Stronger‑than‑expected industrial production suggests short‑term economic resilience, yet its proximity to historic recession thresholds signals caution for investors and policymakers.
Industrial production remains a cornerstone of the NBER’s recession‑identification toolkit, joining real personal income, retail sales, and nonfarm employment. Because it captures real output across utilities, mining, and manufacturing, analysts treat it as a real‑time barometer of economic momentum.
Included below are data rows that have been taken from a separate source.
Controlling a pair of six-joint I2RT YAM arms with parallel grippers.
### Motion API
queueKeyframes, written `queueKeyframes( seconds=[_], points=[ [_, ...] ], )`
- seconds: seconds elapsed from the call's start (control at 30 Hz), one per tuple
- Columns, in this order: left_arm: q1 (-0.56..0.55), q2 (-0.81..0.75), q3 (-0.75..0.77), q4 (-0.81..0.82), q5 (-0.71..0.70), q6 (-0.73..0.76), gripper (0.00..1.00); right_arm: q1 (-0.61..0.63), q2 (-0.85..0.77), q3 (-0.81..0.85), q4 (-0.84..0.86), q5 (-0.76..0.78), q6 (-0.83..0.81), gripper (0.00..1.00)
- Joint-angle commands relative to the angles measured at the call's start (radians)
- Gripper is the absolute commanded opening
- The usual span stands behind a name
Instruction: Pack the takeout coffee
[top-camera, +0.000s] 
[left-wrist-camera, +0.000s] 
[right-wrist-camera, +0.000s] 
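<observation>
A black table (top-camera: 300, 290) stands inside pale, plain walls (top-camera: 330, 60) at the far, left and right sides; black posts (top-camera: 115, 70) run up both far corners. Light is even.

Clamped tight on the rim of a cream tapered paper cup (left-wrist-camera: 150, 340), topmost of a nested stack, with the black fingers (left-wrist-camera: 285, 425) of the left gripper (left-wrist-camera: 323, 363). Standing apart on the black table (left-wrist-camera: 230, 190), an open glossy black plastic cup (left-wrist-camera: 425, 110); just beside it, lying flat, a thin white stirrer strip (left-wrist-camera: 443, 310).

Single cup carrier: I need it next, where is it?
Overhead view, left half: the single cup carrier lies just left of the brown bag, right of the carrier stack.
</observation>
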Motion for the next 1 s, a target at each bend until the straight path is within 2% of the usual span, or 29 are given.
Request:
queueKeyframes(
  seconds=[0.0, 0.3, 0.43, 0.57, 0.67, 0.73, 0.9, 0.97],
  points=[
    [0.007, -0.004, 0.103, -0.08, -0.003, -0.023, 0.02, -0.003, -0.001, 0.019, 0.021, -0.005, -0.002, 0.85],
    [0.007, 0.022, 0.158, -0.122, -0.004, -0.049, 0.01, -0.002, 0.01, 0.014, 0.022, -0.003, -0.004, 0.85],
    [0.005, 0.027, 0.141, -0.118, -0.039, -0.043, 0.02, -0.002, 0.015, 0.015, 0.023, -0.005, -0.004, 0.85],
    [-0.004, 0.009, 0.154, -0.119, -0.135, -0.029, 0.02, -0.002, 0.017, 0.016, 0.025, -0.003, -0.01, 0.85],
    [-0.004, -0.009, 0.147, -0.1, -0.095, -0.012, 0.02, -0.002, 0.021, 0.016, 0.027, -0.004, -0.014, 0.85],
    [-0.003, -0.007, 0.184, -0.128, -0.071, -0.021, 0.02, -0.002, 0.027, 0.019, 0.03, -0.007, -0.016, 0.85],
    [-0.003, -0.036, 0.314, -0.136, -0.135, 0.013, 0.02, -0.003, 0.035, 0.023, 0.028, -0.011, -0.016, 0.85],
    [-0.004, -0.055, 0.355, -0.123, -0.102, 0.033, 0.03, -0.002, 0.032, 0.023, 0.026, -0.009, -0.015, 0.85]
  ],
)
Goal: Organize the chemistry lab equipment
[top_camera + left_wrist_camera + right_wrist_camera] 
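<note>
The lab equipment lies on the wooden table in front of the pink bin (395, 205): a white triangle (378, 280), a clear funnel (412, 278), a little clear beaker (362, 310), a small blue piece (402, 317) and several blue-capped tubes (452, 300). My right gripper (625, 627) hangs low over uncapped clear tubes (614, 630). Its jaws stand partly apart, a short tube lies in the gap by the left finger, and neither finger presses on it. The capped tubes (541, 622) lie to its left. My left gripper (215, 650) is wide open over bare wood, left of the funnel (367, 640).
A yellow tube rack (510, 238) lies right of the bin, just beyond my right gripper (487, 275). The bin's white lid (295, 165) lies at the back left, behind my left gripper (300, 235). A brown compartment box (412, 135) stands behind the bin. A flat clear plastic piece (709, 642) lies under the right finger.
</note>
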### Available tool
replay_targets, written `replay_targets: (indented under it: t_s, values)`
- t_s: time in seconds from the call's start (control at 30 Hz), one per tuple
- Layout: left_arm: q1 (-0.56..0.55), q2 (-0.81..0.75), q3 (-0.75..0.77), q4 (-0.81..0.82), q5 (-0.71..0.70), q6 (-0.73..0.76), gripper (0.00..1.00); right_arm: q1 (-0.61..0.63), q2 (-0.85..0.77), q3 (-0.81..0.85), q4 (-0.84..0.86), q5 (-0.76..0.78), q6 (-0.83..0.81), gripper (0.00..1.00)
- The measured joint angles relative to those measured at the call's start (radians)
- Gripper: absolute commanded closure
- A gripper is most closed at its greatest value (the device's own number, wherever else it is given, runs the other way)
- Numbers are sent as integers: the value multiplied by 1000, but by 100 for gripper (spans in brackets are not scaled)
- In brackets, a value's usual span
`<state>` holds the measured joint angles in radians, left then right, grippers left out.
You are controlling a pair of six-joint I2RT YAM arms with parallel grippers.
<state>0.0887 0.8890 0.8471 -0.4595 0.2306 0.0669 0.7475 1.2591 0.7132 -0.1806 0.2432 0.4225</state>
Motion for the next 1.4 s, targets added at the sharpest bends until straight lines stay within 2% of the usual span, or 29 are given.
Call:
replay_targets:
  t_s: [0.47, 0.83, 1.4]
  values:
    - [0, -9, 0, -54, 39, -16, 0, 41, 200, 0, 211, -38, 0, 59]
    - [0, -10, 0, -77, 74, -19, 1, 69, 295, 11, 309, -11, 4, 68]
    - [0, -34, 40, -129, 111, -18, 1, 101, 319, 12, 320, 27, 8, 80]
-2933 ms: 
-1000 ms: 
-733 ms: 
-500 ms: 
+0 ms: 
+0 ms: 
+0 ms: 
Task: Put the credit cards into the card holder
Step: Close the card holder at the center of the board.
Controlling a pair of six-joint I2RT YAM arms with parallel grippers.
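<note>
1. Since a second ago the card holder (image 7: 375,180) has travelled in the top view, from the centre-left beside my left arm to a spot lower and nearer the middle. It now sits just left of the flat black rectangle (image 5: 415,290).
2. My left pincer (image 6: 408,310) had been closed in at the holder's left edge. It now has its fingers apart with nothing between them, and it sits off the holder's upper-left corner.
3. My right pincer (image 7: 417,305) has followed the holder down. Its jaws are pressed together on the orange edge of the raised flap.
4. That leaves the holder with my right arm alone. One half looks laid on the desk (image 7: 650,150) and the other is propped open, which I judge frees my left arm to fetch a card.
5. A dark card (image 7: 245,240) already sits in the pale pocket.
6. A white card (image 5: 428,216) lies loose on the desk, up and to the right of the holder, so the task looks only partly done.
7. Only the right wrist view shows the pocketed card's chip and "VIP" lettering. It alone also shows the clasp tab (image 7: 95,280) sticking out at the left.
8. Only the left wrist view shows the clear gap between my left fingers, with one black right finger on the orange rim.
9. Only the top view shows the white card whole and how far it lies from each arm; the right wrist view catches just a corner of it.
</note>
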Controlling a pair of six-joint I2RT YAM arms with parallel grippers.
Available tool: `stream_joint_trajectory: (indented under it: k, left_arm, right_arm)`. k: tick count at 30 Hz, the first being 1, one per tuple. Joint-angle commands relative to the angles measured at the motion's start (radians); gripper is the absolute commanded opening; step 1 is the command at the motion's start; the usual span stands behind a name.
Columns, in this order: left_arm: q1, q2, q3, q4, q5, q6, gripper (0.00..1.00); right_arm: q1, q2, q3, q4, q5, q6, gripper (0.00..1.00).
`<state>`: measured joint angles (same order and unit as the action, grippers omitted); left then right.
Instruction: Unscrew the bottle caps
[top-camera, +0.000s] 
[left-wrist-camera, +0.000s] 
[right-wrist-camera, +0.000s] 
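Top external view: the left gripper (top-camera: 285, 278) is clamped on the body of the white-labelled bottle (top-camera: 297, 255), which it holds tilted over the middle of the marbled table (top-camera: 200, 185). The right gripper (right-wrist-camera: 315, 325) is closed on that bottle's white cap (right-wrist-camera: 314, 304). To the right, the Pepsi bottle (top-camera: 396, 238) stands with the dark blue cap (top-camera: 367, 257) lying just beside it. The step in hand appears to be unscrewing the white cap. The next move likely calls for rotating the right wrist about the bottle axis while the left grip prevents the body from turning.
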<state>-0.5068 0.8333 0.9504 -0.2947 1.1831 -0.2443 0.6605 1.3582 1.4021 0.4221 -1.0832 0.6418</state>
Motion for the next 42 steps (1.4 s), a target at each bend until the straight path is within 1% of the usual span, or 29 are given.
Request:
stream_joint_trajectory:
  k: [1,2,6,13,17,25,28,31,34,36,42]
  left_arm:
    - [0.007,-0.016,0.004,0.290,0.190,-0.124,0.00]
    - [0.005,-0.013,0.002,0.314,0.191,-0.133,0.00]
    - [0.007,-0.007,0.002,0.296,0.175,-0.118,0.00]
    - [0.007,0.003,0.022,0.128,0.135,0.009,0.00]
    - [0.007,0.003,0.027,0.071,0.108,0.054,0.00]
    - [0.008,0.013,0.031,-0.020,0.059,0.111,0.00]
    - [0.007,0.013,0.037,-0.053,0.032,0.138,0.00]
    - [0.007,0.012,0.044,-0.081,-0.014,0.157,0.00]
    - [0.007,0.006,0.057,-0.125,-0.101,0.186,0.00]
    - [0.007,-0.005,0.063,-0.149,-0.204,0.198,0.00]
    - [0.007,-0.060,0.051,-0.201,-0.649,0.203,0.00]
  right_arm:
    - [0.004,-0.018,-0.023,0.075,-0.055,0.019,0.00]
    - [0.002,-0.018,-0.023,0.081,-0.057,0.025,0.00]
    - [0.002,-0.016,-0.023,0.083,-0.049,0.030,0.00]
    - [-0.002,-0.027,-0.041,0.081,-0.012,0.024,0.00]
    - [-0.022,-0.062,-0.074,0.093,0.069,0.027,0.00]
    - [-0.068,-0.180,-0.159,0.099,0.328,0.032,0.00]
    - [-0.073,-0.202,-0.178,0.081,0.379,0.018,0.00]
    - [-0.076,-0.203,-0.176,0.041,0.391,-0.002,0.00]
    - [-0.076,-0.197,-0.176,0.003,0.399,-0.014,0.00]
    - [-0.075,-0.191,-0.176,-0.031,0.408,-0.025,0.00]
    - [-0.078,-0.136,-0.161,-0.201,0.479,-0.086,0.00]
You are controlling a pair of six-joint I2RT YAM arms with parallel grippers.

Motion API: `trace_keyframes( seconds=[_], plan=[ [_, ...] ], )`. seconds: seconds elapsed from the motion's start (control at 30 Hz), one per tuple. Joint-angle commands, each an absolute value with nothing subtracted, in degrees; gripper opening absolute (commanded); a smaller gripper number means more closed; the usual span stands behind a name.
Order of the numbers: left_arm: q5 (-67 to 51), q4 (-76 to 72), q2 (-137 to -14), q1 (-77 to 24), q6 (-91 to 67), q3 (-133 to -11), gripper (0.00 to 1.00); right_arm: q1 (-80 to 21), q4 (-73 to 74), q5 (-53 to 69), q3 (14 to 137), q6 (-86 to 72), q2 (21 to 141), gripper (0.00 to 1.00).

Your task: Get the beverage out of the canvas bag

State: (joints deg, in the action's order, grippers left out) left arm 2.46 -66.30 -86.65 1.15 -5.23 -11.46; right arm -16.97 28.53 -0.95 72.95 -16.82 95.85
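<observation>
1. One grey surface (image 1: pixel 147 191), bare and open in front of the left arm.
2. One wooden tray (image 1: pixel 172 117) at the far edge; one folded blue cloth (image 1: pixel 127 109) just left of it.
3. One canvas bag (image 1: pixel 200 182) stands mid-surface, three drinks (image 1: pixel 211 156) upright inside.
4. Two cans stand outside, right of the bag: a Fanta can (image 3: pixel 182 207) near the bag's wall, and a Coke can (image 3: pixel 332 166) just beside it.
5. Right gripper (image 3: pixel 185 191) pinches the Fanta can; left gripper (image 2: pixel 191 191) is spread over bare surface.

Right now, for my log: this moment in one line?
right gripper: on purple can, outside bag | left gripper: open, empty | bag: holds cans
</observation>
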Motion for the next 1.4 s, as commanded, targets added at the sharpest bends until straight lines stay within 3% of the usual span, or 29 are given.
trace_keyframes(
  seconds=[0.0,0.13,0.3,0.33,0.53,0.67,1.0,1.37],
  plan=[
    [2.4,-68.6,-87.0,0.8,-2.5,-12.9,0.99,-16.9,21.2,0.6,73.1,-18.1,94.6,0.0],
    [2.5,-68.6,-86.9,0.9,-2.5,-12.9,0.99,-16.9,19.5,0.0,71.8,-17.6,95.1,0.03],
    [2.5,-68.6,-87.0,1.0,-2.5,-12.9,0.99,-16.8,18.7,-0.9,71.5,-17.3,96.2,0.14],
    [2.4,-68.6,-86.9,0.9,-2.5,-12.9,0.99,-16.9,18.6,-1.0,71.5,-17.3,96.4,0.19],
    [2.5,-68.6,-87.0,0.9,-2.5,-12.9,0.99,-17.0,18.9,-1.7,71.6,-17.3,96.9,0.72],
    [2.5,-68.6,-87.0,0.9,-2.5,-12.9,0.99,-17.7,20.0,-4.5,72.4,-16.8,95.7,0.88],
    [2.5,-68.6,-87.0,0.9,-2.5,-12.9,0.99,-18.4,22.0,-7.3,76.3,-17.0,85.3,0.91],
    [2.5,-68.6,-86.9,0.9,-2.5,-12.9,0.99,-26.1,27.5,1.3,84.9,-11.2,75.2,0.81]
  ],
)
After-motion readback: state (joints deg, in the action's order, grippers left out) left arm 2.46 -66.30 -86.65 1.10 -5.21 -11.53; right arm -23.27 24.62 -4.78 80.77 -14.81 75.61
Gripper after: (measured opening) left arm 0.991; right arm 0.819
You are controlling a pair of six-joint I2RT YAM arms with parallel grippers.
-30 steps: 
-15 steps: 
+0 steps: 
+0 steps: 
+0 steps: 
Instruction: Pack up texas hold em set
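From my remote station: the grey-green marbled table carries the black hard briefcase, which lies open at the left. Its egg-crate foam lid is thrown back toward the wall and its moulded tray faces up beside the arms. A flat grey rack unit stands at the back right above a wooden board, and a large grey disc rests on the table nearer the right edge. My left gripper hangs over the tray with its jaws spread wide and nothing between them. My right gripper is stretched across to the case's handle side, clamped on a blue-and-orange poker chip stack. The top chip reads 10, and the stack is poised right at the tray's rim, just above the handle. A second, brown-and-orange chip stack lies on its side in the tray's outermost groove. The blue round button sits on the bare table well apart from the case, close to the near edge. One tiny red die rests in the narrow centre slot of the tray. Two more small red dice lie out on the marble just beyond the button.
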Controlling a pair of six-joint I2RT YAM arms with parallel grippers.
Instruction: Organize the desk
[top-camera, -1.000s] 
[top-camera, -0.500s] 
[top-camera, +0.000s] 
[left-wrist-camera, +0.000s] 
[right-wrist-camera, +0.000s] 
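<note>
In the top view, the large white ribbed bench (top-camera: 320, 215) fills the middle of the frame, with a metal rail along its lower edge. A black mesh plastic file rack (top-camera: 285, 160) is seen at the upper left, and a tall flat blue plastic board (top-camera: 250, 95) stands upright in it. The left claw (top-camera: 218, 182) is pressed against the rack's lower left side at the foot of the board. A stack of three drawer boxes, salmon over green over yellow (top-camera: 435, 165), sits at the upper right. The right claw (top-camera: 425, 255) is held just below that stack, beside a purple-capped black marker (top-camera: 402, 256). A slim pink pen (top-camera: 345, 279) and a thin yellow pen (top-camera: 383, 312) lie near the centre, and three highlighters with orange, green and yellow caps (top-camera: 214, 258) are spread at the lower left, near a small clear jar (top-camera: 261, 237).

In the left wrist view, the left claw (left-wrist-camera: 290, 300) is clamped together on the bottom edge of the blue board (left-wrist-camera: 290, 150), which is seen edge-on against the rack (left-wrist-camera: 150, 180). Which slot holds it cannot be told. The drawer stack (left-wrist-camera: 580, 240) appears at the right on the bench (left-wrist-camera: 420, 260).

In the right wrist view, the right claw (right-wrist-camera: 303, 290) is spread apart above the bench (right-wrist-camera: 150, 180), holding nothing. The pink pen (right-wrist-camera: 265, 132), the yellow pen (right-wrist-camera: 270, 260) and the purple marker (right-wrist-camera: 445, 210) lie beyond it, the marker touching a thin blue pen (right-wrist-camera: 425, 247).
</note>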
Historically, sharp declines in the index have preceded the official start of recessions, making its monthly readings closely watched by policymakers and market participants alike.
January’s 0.7% rise exceeded expectations and lifted the year‑over‑year growth to 2.3%, the strongest pace in several years. The sectoral split reveals a robust utilities rebound (+2.1%) that offset a modest dip in mining (‑0.2%) while manufacturing maintained steady gains (+0.6%). These nuances matter: utilities often reflect underlying demand stability, whereas mining’s slight contraction can hint at commodity price pressures. Manufacturing’s consistent expansion supports the view that core production capacity remains intact, even as broader demand signals wobble.
Nevertheless, the index’s current position mirrors the onset levels of 10 of the 18 recessions recorded since 1919, a historical pattern that tempers optimism. Investors should monitor whether this resilience can sustain amid tightening monetary policy and global supply‑chain strains. For policymakers, the data underscores the need for a balanced approach—supporting sectors showing strength while preparing contingency measures for those edging toward contraction. In sum, industrial production’s mixed signals provide both a glimpse of short‑term vigor and a cautionary reminder of its recession‑predictive legacy.
By Jennifer Nash, 2/18/26
Official recession calls are the responsibility of the NBER Business Cycle Dating Committee, which is understandably vague about the specific indicators on which it bases its decisions. This [committee statement] is about as close as it gets to identifying its method.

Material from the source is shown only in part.